Instructions for the task
An exact copy of the lines, starting at the top of the listing and ending with the line that has "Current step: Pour", is the required answer. Pictures are not part of it.
──────── Dataset extract ────────
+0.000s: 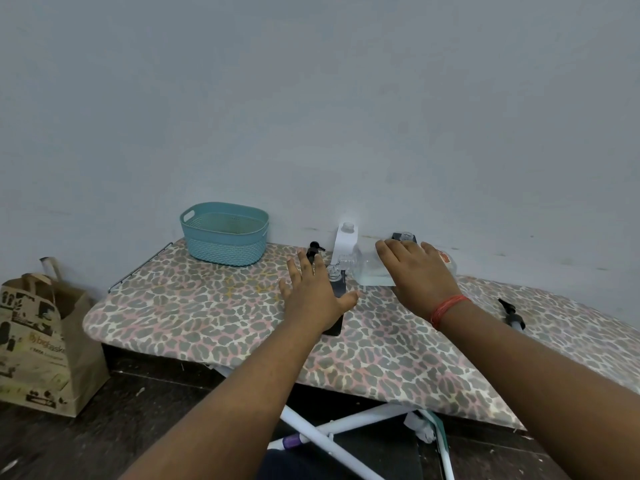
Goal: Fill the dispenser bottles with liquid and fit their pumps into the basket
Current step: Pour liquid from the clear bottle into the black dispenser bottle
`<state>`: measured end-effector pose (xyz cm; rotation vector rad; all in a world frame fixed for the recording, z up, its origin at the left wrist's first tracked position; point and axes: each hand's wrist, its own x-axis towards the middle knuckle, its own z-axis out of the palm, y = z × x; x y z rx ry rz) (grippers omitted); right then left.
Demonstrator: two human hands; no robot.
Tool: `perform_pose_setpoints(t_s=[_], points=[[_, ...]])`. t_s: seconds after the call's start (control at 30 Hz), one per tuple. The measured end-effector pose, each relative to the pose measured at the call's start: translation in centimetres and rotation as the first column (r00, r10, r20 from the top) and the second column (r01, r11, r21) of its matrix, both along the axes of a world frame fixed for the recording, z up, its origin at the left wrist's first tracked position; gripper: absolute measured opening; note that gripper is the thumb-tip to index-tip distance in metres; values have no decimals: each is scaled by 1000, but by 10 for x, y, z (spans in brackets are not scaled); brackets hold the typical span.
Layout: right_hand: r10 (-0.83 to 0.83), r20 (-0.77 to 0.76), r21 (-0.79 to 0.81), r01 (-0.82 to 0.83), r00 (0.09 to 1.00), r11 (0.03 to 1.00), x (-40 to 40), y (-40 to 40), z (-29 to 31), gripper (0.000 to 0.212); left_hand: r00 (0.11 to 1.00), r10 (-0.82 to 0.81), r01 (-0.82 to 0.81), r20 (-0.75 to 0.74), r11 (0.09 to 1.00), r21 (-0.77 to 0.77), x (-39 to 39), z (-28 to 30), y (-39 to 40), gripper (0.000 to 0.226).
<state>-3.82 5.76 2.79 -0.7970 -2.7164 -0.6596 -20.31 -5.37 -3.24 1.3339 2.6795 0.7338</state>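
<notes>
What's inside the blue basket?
Nothing shows inside the basket: only its bare far inner wall is visible. The near wall hides the bottom, so something small could lie there. The bottles and pumps are all outside it, on the board.

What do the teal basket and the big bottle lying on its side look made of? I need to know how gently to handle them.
The basket: likely moulded matte plastic, its woven texture too regular for wicker. The bottle: clear, probably plastic, with liquid visible through it.

Count: 1 basket (225, 233), 4 bottles (346, 237), 2 loose pumps (313, 252), 1 paper bag (45, 341), 2 hands (311, 292).
</notes>
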Motion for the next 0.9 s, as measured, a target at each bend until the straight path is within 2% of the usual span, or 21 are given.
perform_pose_setpoints(t_s=[0.9], points=[[17,47,27,-18,999,999,0,3,6,69,1000,-2,2,1,1000,-3,1,2,-1,114]])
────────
Solved exercise
+0.000s: 
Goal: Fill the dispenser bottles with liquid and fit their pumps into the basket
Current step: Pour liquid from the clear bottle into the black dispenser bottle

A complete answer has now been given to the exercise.